The Sack of Constantinople: 1204

Updated: Mar 10, 2022

The Crusade of 1204 – Domenico Tintoretto

Constantinople is one of history's most famous and remarkable cities. For centuries, it was a beacon of innovation, wealth, academia, commerce, glory and spiritual zeal. This naturally made it a prime target for ambitious conquerors or buccaneering raiders. Huns, Bulgars, Vikings, Arabs - myriads of foreign people attempted to conquer it. But they all failed. With towering walls, geographic advantage, and sophisticated fortifications, the city was universally known to be impenetrable. The city could only fall by natural disaster or ruinous treachery. In 1204, it fell by the latter.

Recommendation: Read "Life in Constantinople - the Ancient Metropolis" before this article.

The Great Schism and its political consequences

Note: The terms Byzantine and Eastern Roman are used interchangeably, but refer to the same Roman traditions present in Constantinople at the 13th century.

Constantinople's rulers were beset with enemies. As the capital of the Eastern Roman Empire, it beheld more prestige than any other city. It was the Roman Empire that never died - and never would.

But in the 8th century, the Roman identity of the Empire was under challenge from Rome itself. Keen on restoring Roman prestige in the West (without submitting to Constantinople, that is), the Pope of Rome crowned the Frankish king Charlemagne as the Holy Roman Emperor. This was an obvious insult to the Roman Emperor in Constantinople.

Meanwhile, the Pope of Rome became increasingly powerful in a manner that frustrated the other Patriarchs of the Church. He wielded more political influence than usual and insisted that he had superior ecclesial powers than the other Patriarchs. This was exasperated when the Pope affirmed a new theological "truth" without the consent of other Patriarchs and Archbishops. Traditionally, all theological debates needed the consent of all Patriarchates. The Pope, however, argued that he had divine right to be chief over all other Patriarchs.

Relations between the Western and Eastern churches worsened horribly. In 1057, as the Eastern Churches refused Papal authority, the Pope of Rome finally excommunicated them. The Eastern Christians retaliated by doing the same. Thus, the Great Schism of Christendom - spawning the Roman Catholic (West) and Orthodox (East) sectors of Christendom.

Map showing the division of reigning ecclesial orientations in 1057. (Note: NOT a political map).

The timing could not have been any worse. This was the age of the Crusades. The Crusades were initially intended to help the Byzantines in their fight against the invading Turks. However, due to the Schism, this alliance was in peril. Both sides viewed each other as prideful schismatics, eroding a sense of religious fraternity that would otherwise deter conflict.

Political and social unrest grew between the East and West.

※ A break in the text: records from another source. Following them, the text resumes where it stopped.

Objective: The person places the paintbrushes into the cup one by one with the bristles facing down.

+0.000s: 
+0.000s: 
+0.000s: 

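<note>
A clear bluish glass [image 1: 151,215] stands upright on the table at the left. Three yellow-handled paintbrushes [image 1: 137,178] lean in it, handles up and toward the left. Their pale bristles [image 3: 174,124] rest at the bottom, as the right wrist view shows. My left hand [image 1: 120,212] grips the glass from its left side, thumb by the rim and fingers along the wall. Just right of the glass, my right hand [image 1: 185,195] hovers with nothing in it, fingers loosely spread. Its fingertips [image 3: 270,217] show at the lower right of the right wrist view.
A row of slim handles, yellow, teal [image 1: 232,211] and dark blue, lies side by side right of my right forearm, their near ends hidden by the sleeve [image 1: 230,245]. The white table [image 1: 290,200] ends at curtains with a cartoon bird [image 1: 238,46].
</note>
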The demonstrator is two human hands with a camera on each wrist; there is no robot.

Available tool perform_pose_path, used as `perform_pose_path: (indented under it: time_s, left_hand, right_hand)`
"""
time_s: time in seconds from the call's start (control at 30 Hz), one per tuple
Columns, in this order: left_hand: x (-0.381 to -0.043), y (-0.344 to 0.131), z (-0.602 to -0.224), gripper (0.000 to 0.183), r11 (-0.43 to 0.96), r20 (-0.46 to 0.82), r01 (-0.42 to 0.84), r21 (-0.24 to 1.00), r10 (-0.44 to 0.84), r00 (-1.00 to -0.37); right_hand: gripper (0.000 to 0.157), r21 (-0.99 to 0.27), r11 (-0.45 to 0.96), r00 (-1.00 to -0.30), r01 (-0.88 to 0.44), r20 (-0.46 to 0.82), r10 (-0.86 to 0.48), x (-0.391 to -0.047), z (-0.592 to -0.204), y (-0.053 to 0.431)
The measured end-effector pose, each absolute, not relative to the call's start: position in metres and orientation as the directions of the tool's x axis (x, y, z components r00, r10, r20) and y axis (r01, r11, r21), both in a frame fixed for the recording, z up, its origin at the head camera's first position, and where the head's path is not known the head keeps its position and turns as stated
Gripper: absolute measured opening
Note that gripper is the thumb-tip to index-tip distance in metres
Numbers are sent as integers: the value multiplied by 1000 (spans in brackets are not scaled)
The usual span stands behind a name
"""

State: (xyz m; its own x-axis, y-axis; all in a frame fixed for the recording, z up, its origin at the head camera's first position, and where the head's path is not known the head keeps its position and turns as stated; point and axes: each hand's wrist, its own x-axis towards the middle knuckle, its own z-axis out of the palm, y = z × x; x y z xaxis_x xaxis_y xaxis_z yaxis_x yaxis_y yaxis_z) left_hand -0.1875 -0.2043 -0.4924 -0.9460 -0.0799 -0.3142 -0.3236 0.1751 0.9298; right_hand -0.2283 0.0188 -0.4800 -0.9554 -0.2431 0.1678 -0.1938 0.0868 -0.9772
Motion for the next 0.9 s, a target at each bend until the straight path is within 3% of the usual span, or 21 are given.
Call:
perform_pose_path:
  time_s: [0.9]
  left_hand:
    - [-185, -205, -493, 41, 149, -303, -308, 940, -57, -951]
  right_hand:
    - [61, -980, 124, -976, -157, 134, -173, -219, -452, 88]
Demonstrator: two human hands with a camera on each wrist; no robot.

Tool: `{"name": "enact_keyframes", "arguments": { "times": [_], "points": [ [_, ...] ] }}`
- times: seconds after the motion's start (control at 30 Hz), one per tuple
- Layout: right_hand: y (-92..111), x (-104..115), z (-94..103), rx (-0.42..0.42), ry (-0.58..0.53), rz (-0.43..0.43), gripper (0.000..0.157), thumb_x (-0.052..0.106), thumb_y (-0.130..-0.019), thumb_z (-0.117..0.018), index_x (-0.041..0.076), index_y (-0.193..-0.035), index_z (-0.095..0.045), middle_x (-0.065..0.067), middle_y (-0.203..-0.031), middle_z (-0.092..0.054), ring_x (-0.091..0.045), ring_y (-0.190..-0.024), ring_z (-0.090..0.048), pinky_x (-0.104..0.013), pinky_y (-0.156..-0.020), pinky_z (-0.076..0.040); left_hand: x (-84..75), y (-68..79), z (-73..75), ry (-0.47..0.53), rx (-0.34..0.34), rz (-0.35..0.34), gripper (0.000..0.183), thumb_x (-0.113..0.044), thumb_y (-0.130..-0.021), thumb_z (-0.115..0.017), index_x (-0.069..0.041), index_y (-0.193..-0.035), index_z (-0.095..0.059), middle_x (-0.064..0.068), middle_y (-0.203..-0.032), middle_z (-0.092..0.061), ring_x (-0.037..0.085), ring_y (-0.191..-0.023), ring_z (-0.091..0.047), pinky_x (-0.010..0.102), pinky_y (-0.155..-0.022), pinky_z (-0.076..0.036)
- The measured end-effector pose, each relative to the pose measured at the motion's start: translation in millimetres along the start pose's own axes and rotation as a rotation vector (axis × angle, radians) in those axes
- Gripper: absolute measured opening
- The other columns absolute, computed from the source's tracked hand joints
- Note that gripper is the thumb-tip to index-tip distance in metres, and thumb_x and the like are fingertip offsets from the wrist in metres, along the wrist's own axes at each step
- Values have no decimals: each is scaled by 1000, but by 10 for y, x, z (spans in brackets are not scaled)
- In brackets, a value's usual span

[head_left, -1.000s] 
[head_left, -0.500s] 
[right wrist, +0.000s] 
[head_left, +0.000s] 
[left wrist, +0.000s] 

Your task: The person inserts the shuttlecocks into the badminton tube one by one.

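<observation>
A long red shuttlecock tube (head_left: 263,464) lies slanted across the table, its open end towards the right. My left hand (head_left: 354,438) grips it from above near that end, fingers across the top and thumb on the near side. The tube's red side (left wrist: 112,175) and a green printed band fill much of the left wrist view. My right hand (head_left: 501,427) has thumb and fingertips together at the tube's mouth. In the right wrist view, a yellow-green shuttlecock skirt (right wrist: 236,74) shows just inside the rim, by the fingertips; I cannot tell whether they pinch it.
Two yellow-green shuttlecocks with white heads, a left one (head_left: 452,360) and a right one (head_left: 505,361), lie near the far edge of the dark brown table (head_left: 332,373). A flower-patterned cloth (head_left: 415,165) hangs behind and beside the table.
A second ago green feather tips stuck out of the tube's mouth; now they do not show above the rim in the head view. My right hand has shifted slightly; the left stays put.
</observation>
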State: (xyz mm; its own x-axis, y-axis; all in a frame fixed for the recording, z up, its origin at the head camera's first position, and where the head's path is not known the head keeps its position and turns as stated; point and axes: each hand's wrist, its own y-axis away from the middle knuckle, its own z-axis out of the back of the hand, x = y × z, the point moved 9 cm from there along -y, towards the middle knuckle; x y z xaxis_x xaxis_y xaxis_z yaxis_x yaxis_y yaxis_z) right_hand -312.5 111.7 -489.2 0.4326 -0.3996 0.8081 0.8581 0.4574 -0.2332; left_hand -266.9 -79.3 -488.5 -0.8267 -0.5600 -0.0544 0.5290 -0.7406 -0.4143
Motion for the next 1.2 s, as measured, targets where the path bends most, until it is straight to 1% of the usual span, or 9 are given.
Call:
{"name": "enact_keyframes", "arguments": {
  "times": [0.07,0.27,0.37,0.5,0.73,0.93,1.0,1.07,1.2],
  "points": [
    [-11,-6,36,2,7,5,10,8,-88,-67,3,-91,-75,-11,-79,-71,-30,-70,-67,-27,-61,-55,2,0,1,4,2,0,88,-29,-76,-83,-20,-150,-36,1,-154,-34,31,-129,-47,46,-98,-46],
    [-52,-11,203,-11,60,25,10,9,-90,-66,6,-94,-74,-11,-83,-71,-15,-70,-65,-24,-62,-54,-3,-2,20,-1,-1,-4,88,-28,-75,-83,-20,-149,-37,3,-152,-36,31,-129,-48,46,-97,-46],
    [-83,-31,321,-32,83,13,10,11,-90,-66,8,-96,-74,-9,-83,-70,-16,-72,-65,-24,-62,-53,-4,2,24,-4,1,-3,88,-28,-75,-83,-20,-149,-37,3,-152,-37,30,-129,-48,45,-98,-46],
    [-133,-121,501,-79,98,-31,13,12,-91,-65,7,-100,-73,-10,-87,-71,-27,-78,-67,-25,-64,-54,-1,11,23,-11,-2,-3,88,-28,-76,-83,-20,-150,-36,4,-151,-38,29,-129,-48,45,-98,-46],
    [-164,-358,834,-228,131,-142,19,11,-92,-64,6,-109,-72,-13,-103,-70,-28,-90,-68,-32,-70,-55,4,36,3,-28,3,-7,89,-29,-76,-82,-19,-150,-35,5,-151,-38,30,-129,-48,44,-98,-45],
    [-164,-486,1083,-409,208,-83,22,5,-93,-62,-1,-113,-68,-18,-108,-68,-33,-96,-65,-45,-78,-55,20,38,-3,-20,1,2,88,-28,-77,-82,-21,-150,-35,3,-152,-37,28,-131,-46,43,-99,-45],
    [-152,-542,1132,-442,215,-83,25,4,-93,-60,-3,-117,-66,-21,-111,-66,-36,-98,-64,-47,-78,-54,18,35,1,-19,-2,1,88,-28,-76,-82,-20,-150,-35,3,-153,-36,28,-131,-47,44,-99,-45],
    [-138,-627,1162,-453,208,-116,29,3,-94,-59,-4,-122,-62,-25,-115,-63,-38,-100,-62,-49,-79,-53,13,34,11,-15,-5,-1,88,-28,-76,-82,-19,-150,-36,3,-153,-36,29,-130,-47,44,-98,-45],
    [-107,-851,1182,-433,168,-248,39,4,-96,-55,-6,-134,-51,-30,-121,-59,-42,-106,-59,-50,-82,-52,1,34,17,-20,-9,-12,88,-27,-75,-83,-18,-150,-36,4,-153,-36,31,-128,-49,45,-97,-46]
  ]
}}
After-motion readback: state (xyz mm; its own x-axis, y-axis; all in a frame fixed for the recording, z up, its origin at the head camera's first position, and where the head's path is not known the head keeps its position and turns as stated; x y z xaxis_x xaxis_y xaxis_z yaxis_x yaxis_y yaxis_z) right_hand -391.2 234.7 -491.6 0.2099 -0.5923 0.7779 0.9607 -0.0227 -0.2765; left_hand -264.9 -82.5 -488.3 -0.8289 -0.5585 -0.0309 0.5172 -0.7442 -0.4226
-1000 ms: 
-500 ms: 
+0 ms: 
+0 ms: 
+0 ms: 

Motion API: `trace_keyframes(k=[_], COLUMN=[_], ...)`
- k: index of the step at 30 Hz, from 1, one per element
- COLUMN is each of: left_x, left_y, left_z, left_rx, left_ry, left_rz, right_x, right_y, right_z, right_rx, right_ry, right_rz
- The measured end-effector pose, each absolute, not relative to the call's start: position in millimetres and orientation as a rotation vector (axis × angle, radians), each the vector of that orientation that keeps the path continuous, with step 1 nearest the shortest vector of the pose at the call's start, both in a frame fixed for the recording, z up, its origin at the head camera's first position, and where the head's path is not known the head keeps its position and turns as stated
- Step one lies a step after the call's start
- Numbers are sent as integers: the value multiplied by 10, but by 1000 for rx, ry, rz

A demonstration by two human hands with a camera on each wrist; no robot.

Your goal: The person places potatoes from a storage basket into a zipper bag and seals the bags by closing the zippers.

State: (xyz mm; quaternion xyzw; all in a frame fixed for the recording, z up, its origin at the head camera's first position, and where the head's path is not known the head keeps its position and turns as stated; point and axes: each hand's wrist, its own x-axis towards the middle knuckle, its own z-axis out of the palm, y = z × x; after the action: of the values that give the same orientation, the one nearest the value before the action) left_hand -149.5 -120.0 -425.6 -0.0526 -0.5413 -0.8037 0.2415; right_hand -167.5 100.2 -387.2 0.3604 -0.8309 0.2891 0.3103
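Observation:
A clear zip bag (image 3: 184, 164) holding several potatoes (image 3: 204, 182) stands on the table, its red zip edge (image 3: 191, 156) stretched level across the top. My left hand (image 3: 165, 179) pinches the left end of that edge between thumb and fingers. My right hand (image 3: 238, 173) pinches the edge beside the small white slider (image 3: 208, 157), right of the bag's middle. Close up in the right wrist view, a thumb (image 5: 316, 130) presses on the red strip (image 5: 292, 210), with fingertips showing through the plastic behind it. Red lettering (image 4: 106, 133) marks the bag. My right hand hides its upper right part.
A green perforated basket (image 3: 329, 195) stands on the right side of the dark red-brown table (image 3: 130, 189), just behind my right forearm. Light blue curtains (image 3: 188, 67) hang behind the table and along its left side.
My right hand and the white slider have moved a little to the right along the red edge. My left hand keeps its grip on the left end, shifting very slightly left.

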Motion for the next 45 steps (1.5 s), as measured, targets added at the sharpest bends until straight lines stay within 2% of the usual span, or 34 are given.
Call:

In Greece, Italian traders began to dominate the markets, creating socio-economic tensions between "Latins" and Greeks. As Italian principalities simultaneously expanded political influence over Greece, tensions reached a tipping point.

In 1182, the Greeks of Constantinople brawled with the Latin merchants, leading to the Massacre of the Latins as thousands were killed or beaten. This was an atrocity the Latins never forgot. Soon after, Catholic Norman knights attacked and sacked Thessalonica - Byzantium's second largest city. The union was failing.

Venice Seizes Advantage

In 1202, Pope Innocent III called for a Fourth Crusade to recapture Jerusalem from the Islamic forces. Such an expedition required a lot of funding and a powerful navy, so the Crusaders, largely German nobles, turned to Venice.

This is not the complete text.